--- What is being asked ---
Show all lines from the listing below that contain "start".
----------
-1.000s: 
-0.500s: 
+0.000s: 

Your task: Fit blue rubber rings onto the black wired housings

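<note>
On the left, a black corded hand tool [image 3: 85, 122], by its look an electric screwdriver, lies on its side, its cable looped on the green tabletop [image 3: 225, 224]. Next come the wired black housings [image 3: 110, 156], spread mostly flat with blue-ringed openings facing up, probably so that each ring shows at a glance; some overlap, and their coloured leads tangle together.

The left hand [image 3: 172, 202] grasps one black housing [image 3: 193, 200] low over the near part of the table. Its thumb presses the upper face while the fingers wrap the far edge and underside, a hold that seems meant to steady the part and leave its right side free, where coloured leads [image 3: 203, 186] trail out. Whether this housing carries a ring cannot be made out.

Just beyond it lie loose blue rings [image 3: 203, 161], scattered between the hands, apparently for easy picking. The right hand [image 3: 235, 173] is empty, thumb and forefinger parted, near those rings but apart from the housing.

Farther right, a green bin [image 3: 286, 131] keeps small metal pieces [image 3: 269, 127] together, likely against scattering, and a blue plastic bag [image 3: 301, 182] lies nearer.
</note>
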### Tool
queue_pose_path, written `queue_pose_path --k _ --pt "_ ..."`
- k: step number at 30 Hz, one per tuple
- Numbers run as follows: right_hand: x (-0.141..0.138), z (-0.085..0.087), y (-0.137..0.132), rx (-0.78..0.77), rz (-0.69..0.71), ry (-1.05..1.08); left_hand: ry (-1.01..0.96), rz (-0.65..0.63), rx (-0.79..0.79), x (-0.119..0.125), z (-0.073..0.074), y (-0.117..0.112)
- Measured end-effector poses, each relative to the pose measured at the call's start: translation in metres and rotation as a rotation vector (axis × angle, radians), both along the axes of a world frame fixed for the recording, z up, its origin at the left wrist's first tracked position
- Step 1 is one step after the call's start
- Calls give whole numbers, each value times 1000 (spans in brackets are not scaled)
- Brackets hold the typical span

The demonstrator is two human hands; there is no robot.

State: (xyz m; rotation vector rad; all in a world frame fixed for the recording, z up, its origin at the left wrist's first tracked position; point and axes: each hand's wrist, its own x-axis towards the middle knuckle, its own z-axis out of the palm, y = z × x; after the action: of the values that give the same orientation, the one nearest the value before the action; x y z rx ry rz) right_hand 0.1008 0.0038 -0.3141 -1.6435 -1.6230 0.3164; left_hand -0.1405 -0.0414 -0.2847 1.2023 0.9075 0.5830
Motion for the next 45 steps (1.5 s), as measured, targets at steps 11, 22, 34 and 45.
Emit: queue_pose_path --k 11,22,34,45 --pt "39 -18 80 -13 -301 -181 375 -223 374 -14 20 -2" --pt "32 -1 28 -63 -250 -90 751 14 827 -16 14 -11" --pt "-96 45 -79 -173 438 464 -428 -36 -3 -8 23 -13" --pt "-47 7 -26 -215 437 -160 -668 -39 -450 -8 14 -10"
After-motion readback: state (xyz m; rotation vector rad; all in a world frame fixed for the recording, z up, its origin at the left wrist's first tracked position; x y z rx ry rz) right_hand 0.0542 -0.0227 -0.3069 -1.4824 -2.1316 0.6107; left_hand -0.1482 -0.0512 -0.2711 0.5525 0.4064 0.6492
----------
--- Written reply ---
- Measured end-effector poses, each relative to the pose measured at the call's start: translation in metres and rotation as a rotation vector (axis × angle, radians), both along the axes of a world frame fixed for the recording, z up, its origin at the left wrist's first tracked position
- Step 1 is one step after the call's start

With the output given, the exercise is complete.